§ **Brief**:
Return the data below exactly, minus the pictures.

§ **Data**:
* * *

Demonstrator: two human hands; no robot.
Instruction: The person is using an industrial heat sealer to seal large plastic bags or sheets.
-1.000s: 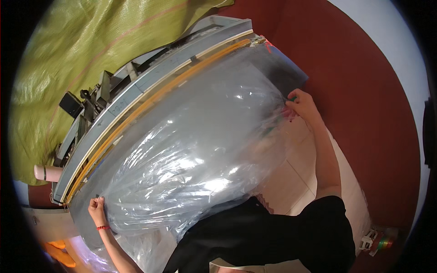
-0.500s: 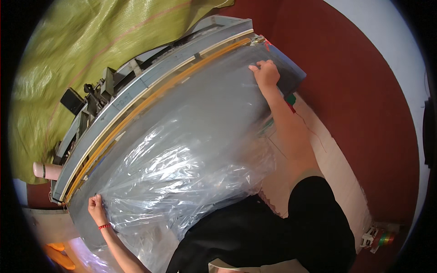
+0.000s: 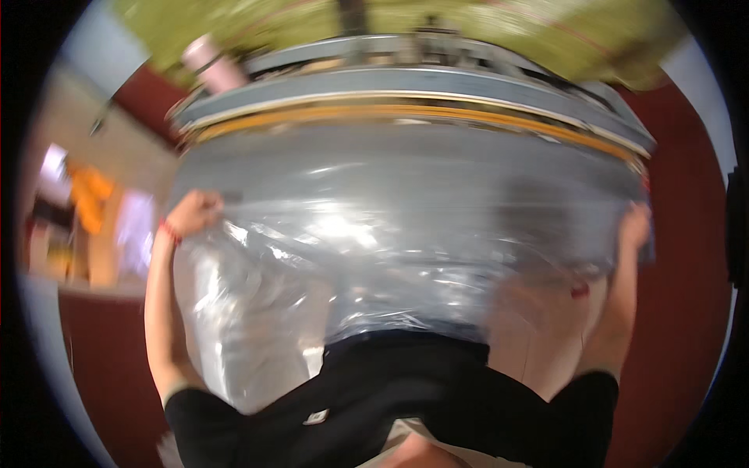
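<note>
A clear plastic sheet [image 3: 406,265] is spread over a long grey work surface [image 3: 312,144] and hangs down toward my body, creased and shiny. At the left, my left hand [image 3: 195,212] is closed with its fingers pinched on the sheet; a red bracelet circles the wrist. My right hand [image 3: 636,225] is at the far right end of the surface, closed at the sheet's edge; motion blurs its fingertips. Between the two hands the film looks stretched across the surface. An orange-brown strip [image 3: 390,111] runs along the far side, just in front of a grey metal beam [image 3: 374,82].
A pink bottle [image 3: 214,69] leans at the beam's left end. Behind the machine hangs a yellow-green woven sheet [image 3: 538,23]. Orange items [image 3: 90,195] lie off to the left, and a dark red wall [image 3: 679,179] rises at the right.
My view has swung round, so the machine now lies straight across in front of me. My right hand has come nearer to my body, with both hands now almost level.
</note>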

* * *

§ **Response below**:
Demonstrator: two human hands; no robot.
Instruction: The person is using an industrial heat sealer to seal large plastic bags or sheets.
-1.000s: 
-0.500s: 
+0.000s: 
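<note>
A clear plastic sheet [image 3: 406,265] is spread over a long grey work surface [image 3: 312,144] and hangs down toward my body, creased and shiny. At the left, my left hand [image 3: 195,212] is closed with its fingers pinched on the sheet; a red bracelet circles the wrist. My right hand [image 3: 636,225] is at the far right end of the surface, closed at the sheet's edge; motion blurs its fingertips. Between the two hands the film looks stretched across the surface. An orange-brown strip [image 3: 390,111] runs along the far side, just in front of a grey metal beam [image 3: 374,82].
A pink bottle [image 3: 214,69] leans at the beam's left end. Behind the machine hangs a yellow-green woven sheet [image 3: 538,23]. Orange items [image 3: 90,195] lie off to the left, and a dark red wall [image 3: 679,179] rises at the right.
My view has swung round, so the machine now lies straight across in front of me. My right hand has come nearer to my body, with both hands now almost level.
</note>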

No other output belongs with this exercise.